Records excerpted from a collection:
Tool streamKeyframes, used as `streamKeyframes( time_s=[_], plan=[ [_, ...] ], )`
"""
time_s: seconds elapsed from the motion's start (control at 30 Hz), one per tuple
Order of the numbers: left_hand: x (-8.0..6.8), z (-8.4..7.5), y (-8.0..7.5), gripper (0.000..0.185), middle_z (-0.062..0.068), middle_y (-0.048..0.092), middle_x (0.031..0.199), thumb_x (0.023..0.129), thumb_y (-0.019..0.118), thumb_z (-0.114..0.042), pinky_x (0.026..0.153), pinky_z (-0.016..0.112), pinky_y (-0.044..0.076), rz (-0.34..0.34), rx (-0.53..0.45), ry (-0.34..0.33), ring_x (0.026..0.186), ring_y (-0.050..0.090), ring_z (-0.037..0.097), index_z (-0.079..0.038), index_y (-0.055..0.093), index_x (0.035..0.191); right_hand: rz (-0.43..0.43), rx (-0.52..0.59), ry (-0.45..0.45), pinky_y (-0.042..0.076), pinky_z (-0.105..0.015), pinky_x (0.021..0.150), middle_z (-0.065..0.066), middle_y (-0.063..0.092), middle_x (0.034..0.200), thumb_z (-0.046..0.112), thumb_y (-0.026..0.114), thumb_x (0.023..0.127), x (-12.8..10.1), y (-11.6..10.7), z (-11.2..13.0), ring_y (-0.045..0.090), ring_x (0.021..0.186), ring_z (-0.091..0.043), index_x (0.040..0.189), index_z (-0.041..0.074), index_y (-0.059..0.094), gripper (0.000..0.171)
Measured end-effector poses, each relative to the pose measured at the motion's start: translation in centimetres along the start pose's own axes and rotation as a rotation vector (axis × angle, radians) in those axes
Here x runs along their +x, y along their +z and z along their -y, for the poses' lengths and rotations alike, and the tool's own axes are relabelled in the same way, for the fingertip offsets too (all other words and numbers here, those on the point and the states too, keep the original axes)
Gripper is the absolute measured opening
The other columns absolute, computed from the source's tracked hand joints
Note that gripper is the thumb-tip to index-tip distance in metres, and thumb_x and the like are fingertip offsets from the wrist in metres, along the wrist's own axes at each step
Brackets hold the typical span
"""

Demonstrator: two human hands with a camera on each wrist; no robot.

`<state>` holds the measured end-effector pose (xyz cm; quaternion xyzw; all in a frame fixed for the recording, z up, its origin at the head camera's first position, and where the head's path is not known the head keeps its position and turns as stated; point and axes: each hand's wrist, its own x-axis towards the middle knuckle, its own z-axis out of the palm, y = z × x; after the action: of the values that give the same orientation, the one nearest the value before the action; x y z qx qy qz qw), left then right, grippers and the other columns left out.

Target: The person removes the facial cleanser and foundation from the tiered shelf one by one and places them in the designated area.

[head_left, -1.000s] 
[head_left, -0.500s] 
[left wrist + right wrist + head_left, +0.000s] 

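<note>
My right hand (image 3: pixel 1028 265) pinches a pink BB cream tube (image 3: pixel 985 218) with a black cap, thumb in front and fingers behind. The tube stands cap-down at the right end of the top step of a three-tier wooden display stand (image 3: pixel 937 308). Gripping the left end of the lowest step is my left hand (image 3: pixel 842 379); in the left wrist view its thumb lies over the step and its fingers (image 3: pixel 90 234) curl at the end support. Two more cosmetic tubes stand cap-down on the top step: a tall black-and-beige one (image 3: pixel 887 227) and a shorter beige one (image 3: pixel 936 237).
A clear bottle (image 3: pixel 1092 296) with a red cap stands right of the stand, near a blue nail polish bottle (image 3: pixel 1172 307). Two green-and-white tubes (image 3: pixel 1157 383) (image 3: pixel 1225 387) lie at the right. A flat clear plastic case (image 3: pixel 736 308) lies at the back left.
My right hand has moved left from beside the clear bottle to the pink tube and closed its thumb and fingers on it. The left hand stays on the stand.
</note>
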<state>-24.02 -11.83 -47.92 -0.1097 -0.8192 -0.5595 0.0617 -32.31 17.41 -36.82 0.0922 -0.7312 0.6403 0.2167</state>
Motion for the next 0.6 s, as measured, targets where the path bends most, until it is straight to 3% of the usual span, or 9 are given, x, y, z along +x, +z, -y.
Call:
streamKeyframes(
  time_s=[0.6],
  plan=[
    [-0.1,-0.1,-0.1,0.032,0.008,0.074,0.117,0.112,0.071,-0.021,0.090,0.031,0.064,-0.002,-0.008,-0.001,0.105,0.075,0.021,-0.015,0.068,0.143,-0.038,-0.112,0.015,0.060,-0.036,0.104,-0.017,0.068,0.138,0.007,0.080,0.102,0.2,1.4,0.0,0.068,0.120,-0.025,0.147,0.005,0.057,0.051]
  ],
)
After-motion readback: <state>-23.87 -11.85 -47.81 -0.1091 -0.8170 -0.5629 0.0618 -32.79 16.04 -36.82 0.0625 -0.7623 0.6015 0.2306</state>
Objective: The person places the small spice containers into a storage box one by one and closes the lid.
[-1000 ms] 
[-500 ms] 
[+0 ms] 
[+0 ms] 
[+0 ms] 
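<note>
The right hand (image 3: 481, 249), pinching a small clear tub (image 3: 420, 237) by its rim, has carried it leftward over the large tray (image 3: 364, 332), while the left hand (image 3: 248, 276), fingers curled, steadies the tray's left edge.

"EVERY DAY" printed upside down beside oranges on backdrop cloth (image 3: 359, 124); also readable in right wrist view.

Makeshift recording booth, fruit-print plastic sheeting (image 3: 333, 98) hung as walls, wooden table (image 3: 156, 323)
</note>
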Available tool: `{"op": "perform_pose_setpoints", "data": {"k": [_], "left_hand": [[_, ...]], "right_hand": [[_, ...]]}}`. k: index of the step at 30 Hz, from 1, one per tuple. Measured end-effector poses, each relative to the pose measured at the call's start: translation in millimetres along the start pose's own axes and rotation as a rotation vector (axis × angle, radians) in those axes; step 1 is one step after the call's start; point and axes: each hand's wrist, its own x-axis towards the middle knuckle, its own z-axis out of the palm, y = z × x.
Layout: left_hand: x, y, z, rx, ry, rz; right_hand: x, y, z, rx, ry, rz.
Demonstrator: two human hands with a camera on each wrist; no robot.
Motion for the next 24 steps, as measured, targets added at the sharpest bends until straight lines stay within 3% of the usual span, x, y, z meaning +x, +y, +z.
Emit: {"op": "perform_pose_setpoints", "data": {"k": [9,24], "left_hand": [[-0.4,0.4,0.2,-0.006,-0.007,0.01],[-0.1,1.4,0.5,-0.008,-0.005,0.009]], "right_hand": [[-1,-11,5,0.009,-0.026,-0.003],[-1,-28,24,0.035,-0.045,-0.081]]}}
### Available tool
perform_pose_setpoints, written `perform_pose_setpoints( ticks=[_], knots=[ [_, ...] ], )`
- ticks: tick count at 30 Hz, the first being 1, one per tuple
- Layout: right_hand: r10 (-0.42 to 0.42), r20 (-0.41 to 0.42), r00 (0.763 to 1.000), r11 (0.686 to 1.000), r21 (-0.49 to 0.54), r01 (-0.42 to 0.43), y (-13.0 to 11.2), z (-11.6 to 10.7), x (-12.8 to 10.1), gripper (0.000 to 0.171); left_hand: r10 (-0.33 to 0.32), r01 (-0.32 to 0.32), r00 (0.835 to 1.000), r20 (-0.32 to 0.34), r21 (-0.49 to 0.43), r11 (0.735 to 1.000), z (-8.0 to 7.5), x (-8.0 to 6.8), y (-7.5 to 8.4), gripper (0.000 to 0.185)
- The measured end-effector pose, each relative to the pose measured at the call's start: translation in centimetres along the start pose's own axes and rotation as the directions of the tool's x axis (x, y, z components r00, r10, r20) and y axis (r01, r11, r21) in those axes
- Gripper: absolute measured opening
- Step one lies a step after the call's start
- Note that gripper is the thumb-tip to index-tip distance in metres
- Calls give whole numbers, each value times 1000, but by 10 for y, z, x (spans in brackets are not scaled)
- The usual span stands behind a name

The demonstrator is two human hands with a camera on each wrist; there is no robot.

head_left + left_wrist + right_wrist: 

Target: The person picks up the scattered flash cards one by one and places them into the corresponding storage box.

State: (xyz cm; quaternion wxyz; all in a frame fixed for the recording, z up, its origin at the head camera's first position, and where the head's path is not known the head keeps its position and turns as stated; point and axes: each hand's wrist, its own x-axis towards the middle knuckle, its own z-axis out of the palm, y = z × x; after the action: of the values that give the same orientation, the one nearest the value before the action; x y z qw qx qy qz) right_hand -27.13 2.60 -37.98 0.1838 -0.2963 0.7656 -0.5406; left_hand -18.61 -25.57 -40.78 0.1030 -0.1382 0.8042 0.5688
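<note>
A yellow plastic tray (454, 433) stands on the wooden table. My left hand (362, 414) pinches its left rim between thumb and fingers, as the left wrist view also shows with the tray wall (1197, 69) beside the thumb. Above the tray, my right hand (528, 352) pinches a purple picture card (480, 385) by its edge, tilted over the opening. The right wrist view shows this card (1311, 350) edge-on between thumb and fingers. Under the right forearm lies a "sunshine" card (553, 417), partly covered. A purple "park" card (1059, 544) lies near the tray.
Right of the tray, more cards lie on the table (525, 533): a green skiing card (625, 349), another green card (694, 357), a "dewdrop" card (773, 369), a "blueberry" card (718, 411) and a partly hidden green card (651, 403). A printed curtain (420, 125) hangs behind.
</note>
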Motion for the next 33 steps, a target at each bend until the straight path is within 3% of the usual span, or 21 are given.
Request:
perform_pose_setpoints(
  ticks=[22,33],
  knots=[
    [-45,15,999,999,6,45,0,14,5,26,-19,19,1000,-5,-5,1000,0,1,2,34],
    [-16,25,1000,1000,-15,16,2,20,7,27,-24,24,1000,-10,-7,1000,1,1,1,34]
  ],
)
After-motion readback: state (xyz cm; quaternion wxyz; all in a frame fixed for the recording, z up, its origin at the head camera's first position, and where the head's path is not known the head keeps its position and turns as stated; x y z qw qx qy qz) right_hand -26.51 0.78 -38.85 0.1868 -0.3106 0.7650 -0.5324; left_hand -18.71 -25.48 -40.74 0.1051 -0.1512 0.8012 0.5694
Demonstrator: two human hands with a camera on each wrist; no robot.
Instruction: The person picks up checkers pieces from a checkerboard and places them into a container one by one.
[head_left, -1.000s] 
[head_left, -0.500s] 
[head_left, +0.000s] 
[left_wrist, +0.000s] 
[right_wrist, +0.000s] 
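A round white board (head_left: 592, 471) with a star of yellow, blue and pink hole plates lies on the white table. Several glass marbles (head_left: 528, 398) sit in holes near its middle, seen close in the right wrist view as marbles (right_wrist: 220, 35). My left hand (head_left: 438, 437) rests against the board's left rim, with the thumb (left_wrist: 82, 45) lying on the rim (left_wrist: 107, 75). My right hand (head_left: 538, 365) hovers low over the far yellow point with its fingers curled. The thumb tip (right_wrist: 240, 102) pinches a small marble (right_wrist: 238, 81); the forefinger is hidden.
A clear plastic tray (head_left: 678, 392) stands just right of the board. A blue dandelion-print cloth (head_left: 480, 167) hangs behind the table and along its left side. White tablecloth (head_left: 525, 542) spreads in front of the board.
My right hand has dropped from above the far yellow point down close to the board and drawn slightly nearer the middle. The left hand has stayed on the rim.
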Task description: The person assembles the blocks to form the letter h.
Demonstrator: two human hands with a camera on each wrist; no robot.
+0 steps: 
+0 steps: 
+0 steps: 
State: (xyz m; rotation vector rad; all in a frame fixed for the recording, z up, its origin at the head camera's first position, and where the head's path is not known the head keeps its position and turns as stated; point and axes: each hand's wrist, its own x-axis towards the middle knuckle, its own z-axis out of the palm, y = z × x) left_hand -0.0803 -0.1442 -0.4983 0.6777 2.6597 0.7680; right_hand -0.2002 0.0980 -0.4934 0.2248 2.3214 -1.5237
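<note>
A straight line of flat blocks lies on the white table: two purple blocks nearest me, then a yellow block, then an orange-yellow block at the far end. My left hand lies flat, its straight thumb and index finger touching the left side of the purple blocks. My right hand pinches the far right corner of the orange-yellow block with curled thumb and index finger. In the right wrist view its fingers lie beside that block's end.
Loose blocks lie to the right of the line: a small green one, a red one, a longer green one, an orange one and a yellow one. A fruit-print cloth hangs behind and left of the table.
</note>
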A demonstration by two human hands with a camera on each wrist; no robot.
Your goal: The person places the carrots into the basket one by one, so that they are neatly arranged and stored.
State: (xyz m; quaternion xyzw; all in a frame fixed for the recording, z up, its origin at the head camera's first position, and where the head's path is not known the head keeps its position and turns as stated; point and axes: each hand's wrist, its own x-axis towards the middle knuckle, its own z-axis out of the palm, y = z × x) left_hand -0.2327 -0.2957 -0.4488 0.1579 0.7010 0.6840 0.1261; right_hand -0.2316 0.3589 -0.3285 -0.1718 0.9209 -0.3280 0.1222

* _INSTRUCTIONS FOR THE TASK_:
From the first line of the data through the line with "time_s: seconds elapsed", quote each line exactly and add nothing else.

* _OUTPUT OF THE EXERCISE_:
Tool streamKeyframes, used as `streamKeyframes( time_s=[_], plan=[ [_, ...] ], )`
"""
time_s: seconds elapsed from the motion's start (control at 30 Hz), one per tuple

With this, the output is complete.